Task objective:
Copy out all lines of the listing below that hold "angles".

Record set:
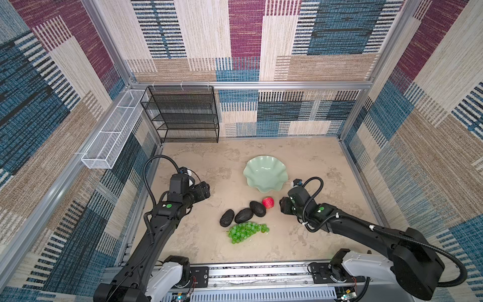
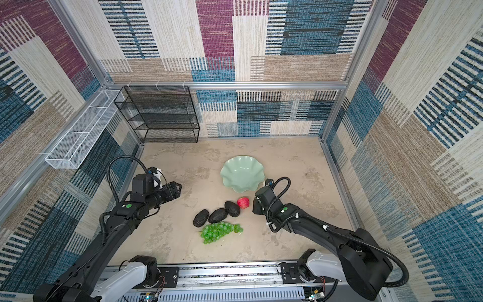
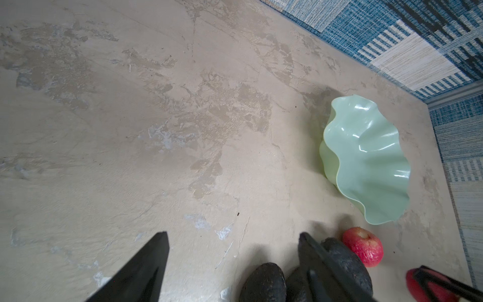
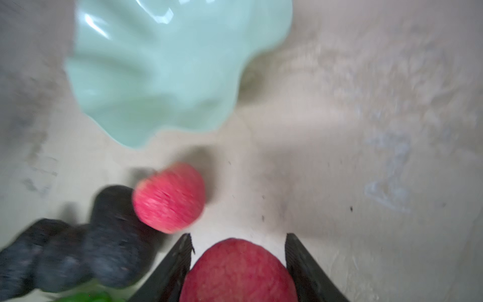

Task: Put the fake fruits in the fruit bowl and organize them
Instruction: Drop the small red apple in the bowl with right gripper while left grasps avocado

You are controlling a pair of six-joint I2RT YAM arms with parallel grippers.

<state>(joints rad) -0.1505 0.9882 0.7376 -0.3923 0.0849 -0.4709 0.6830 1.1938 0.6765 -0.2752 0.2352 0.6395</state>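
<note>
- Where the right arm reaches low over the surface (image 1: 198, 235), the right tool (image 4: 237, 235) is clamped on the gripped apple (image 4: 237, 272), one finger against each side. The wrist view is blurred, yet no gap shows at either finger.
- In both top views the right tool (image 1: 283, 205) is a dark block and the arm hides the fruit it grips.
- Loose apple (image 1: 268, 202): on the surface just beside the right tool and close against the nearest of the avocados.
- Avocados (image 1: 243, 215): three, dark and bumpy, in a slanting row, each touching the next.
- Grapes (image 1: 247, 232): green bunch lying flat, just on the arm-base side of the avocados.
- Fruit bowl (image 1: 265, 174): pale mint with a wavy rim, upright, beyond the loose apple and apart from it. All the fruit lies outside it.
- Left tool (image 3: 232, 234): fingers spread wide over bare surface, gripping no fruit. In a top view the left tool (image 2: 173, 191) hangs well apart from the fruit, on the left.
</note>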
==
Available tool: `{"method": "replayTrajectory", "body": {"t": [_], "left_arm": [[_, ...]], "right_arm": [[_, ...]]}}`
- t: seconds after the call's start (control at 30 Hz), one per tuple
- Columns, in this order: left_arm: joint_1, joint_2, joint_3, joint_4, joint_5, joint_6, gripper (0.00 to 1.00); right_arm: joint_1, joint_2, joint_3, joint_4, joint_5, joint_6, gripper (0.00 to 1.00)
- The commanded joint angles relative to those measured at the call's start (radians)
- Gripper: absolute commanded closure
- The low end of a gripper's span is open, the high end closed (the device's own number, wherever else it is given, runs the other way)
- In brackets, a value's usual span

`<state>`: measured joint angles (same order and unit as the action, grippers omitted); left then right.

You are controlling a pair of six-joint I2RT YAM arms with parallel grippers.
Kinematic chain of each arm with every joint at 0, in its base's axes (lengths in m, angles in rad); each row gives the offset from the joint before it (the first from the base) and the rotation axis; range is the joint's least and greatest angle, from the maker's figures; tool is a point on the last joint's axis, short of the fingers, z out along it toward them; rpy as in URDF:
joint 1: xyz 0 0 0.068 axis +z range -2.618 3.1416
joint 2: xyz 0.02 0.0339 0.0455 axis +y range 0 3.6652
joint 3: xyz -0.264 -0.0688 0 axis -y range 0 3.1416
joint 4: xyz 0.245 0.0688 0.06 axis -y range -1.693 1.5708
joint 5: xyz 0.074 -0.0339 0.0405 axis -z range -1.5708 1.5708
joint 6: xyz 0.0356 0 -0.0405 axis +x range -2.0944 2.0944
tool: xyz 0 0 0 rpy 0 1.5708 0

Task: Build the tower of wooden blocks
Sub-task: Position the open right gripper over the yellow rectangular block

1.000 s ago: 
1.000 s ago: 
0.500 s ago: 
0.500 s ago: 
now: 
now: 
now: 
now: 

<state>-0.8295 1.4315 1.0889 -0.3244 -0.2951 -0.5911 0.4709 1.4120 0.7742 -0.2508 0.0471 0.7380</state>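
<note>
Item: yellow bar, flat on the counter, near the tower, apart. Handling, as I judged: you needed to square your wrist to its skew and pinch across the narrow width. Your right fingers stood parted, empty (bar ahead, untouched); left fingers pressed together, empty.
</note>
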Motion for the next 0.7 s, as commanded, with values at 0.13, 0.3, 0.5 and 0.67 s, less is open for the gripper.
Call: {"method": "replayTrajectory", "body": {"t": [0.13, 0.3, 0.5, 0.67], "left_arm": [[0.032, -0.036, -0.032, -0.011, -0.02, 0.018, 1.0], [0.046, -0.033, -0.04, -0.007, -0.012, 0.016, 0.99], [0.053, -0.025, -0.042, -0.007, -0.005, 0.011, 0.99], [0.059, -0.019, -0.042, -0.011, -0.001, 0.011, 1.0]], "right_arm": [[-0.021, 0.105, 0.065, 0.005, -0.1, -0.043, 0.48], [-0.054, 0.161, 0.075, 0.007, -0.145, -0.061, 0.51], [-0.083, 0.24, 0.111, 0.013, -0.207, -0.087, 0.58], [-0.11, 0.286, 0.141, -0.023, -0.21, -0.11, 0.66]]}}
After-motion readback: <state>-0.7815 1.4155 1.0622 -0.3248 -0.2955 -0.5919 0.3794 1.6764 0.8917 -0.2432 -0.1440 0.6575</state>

Written answer:
- The commanded joint angles relative to those measured at the call's start (radians)
`<state>`: measured joint angles (same order and unit as the action, grippers omitted); left then right.
Kinematic chain of each arm with every joint at 0, in its base's axes (lengths in m, angles in rad); each row gives the offset from the joint before it (the first from the base) and the rotation axis; range is the joint's least and greatest angle, from the maker's figures; tool is a point on the last joint's axis, short of the fingers, z out along it toward them; rpy as in URDF:

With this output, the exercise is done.